PROBLEM DESCRIPTION>
In the records below, find the line holding "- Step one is" and the line holding "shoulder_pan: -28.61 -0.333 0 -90". Set down both, with every line between them, exactly.

EXERCISE DATA>
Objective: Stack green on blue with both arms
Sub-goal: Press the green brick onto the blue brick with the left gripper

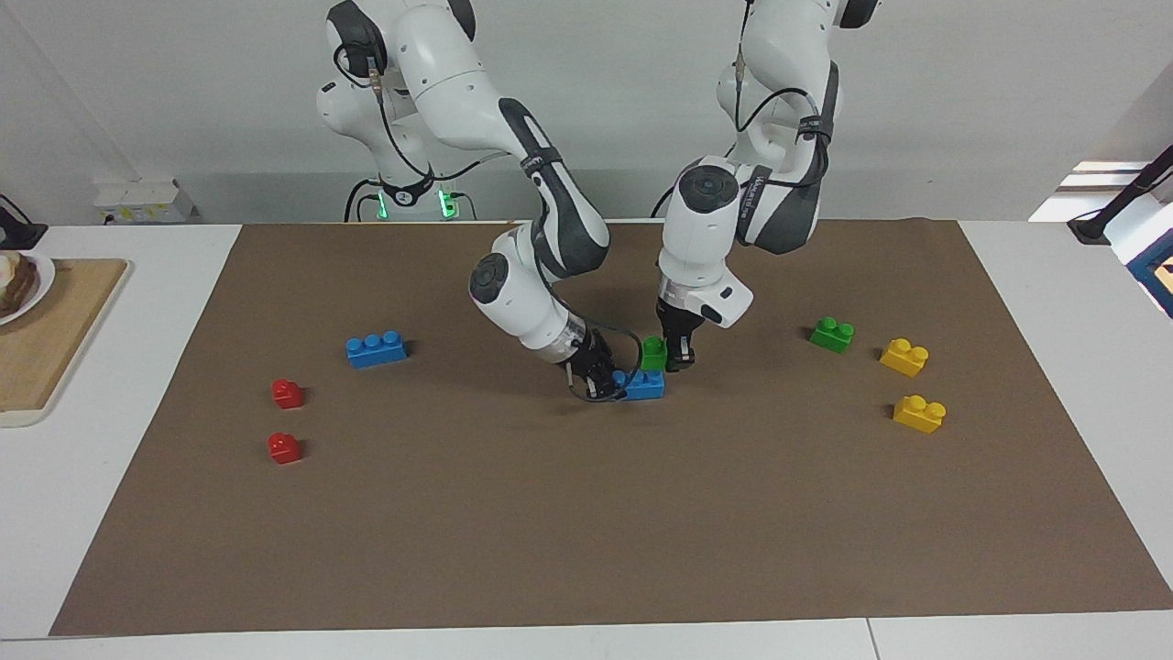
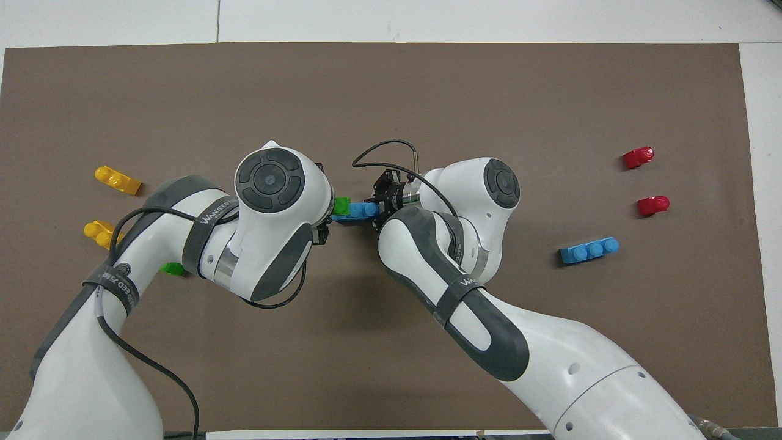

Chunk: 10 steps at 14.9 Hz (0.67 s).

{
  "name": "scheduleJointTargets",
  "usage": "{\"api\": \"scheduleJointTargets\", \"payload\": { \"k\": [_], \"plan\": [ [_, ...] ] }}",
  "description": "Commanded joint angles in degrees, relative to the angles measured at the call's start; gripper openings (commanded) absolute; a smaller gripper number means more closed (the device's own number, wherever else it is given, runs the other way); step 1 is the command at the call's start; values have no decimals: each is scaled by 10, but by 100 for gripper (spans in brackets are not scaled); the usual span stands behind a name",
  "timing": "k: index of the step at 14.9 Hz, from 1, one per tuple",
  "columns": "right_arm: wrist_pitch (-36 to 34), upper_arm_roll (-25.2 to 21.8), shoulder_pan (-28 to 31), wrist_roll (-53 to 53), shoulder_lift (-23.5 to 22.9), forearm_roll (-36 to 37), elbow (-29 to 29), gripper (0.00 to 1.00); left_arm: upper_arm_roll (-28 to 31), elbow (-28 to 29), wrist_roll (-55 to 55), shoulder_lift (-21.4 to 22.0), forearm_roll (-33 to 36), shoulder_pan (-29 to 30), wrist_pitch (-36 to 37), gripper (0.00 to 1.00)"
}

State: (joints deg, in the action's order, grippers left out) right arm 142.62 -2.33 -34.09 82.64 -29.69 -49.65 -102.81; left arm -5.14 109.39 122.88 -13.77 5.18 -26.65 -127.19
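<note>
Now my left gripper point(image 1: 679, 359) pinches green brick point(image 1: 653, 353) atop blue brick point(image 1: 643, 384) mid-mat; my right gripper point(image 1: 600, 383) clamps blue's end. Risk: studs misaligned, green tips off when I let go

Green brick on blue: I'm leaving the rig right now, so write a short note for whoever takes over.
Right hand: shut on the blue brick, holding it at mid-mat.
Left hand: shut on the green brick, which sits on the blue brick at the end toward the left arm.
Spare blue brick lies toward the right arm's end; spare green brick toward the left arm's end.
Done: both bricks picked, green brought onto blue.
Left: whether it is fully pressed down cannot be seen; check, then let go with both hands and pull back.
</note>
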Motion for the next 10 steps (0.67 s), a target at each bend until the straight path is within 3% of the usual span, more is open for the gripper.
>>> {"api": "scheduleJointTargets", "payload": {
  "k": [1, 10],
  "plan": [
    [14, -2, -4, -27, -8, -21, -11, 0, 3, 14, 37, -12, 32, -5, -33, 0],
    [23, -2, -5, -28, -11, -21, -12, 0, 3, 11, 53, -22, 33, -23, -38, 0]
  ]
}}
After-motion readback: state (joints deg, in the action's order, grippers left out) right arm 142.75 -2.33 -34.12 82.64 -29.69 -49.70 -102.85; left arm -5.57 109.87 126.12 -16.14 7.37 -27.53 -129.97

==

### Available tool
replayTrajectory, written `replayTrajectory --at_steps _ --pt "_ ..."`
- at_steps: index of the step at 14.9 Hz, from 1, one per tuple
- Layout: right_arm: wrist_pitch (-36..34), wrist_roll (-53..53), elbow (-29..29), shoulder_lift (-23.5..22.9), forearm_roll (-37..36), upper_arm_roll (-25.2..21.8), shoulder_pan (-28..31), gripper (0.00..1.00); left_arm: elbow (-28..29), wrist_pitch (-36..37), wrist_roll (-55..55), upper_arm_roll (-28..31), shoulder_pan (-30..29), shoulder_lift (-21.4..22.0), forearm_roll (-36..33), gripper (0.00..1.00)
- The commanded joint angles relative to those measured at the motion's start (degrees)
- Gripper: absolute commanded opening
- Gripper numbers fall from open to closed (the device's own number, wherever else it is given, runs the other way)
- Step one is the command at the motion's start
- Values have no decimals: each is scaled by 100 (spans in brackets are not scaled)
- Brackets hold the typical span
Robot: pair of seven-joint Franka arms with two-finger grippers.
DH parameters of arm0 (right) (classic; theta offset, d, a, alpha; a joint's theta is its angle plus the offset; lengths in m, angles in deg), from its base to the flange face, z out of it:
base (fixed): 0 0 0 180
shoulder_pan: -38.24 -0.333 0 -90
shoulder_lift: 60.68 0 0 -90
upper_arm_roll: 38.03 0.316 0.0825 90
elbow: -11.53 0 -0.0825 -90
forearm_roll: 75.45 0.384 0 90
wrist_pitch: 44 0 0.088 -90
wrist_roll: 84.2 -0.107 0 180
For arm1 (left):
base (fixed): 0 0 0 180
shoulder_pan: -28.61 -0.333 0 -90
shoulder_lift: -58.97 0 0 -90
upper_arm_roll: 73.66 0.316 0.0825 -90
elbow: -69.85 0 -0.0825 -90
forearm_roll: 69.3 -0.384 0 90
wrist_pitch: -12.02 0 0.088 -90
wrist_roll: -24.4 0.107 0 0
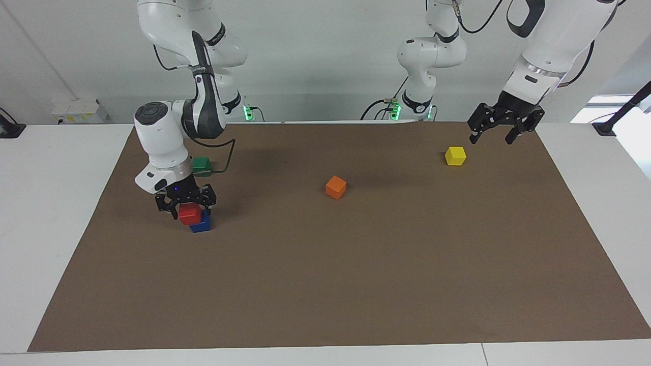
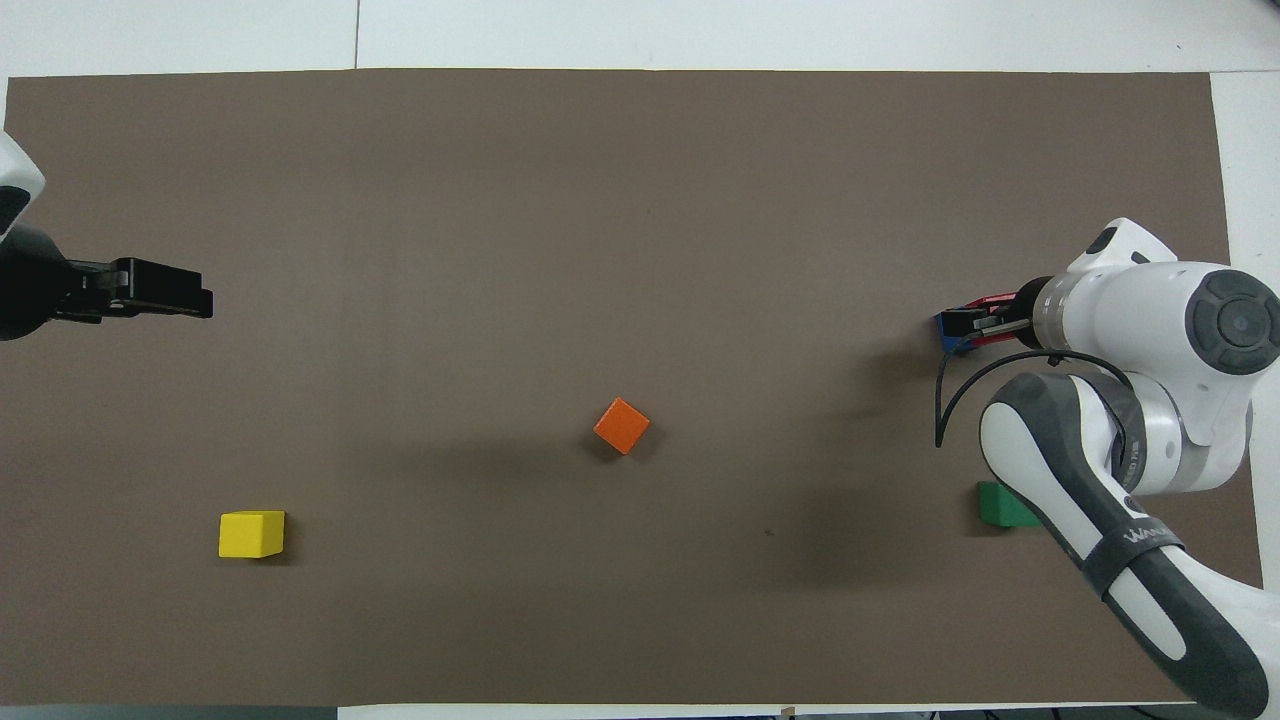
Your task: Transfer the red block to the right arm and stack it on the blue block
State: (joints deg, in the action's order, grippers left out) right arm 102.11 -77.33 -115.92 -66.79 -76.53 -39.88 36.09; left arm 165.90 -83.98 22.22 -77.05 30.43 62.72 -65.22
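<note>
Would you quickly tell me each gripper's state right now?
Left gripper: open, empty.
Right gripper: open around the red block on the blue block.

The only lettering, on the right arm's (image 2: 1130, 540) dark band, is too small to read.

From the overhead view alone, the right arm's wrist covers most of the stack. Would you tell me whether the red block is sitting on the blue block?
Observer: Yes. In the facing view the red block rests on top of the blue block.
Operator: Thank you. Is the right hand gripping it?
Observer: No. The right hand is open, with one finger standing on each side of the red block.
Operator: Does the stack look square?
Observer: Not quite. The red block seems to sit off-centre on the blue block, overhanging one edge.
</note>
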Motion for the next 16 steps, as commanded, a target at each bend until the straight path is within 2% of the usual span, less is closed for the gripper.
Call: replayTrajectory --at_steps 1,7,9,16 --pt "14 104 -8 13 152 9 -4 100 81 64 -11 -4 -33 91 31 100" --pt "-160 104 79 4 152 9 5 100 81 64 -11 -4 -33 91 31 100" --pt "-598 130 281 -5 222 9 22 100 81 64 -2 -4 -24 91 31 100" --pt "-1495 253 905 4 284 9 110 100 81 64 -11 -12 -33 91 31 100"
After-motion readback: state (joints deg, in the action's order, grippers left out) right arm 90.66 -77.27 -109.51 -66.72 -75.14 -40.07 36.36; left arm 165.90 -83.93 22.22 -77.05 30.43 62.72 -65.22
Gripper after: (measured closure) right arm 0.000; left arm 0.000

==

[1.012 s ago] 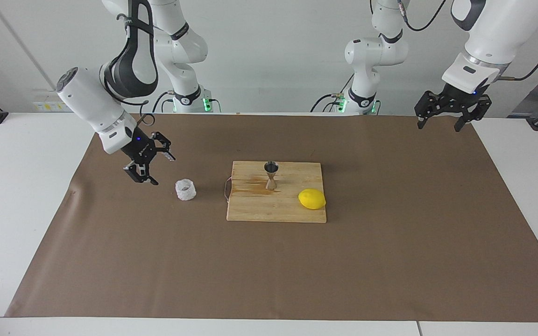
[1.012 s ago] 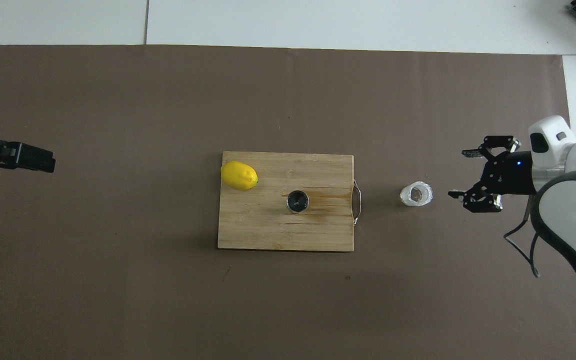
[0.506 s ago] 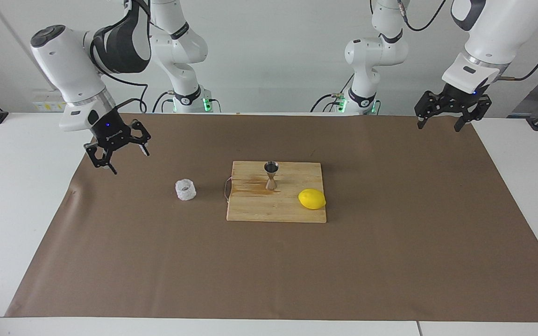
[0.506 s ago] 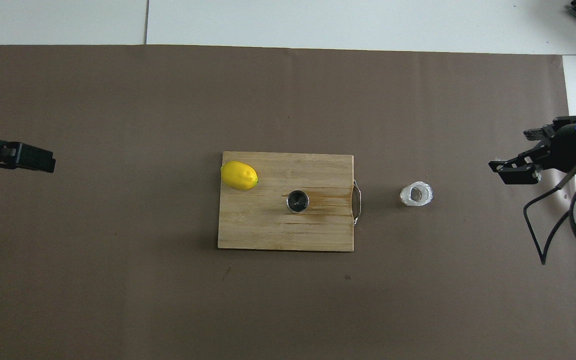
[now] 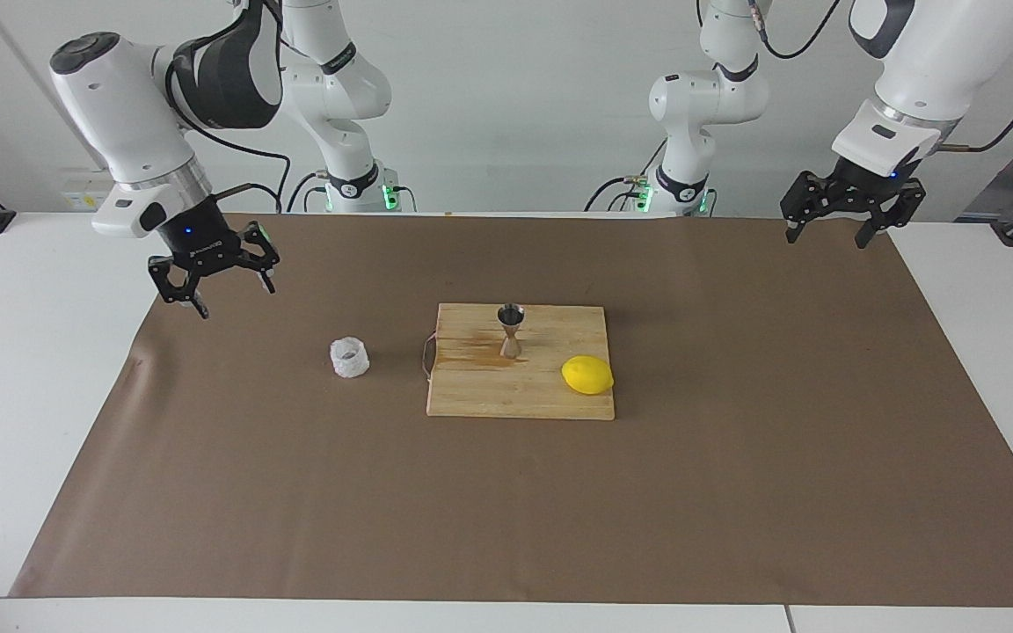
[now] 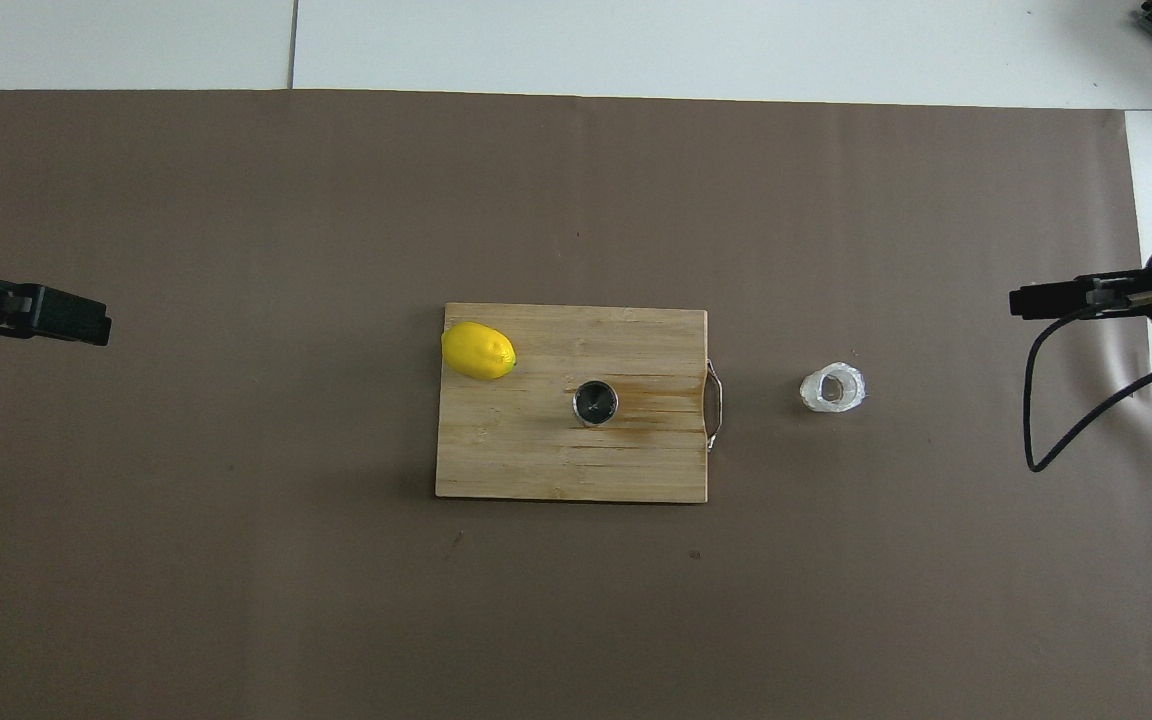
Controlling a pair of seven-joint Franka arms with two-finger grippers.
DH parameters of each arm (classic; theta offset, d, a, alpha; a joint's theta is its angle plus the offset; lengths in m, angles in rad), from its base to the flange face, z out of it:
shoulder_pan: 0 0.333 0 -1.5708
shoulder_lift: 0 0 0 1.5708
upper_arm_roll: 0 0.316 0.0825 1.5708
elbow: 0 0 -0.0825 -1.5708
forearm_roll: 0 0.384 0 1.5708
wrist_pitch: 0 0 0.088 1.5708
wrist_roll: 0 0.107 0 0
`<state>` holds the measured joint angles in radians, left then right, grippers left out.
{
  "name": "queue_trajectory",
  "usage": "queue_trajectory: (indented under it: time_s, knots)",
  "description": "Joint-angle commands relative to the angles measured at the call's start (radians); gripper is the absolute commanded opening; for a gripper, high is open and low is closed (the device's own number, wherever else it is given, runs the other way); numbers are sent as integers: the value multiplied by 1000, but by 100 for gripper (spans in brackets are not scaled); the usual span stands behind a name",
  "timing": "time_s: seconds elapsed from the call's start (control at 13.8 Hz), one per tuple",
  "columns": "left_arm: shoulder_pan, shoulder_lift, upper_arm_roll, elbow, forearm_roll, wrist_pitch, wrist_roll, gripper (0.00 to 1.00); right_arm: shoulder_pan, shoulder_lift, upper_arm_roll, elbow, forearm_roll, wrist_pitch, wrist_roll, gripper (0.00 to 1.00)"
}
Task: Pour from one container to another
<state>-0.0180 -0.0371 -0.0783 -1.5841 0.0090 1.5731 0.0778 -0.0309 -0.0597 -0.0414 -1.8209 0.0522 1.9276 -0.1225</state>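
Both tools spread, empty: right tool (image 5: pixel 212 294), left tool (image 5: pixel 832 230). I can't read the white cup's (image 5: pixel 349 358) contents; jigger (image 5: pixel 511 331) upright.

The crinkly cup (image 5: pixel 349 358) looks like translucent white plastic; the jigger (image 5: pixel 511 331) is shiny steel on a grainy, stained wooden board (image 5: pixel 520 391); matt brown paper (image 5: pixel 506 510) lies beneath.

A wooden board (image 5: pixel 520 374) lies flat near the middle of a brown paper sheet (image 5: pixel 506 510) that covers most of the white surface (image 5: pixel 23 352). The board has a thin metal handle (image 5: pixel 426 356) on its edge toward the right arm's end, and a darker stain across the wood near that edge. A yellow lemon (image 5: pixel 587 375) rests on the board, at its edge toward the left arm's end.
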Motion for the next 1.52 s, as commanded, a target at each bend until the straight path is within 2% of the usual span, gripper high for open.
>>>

SOLUTION FOR THIS PROBLEM>
- Step one is the command at the motion's start
- Values have no decimals: each is scaled by 100 (spans in brackets are not scaled)
- Brackets hold the typical span
Robot: pair of seven-joint Franka arms with two-finger grippers.
DH parameters of arm0 (right) (classic; theta offset, d, a, alpha; a joint's theta is its angle plus the offset; lengths in m, angles in deg), from its base to the flange face, z out of it:
base (fixed): 0 0 0 180
shoulder_pan: -38.24 -0.333 0 -90
shoulder_lift: 60.68 0 0 -90
upper_arm_roll: 38.03 0.316 0.0825 90
elbow: -11.53 0 -0.0825 -90
forearm_roll: 75.45 0.384 0 90
wrist_pitch: 44 0 0.088 -90
wrist_roll: 84.2 -0.107 0 180
For arm1 (left):
base (fixed): 0 0 0 180
shoulder_pan: -28.61 -0.333 0 -90

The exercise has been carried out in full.